Genipin cross-linking and mechanical testing

As the human specimens were limited, a repeated measures design was adopted where each specimen would be tested at t = 0 (without any treatment) and retested after genipin treatment at t = 3, 6, and 12 hours. Therefore each specimen would serve as its own control increasing the statistical power of the study design. Data was normalized to the t = 0 values to account for variability in the elastic modulus of the tissue specimens given the variable age and sex of the human donors (Table 1).

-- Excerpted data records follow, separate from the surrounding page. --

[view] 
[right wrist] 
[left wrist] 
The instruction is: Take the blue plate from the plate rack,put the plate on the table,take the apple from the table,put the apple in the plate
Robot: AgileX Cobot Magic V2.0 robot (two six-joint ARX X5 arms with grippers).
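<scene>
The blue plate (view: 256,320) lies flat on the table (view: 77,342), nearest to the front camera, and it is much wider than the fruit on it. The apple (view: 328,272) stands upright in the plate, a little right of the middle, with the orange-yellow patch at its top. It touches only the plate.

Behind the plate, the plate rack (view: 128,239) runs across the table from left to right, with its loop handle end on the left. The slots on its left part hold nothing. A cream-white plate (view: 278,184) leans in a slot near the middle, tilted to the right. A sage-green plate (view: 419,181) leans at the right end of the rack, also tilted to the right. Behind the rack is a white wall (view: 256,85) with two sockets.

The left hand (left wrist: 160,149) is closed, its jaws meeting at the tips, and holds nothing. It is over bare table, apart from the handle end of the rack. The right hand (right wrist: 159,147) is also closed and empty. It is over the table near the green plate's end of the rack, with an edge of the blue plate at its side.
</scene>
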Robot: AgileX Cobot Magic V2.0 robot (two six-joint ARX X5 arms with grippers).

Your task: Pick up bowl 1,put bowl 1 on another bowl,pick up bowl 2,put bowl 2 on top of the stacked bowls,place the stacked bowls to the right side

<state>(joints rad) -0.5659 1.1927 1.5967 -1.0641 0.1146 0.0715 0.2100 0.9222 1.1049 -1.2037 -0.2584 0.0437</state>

A mechanical testing protocol was adopted to keep the tendon in the elastic strain range to allow for repeated testing of the tendon specimen during genipin treatment. Tendon specimens were first prepared for mechanical testing by suturing waterproof sandpaper (grit 40) to the ends of each specimen. The sandpaper ends were gripped using custom, self-tightening, serrated clamps and the tissue was non-destructively tested using a MTS hydraulic load frame (MTS, Eden Prairie, MN) controlled by an Instron 8500 controller (Instron, Norwood, MA) with a 25 lb. load cell (Interface Inc., Scottsdale, AZ). Specimens were first tensioned with a 5 N load for 30s to remove tissue slack and then the load was re-zeroed. Tendons were then preconditioned with 15 cycles of an oscillatory half-sine waveform from 0.1 – 5 N at 0.1 Hz. Immediately after preconditioning, specimens were then ramp loaded from 0.1N to 10 N at a rate of 0.1 N per second (0.1 Hz). Each testing procedure took approximately 5 minutes to complete and samples remained hydrated during testing with a saline drip.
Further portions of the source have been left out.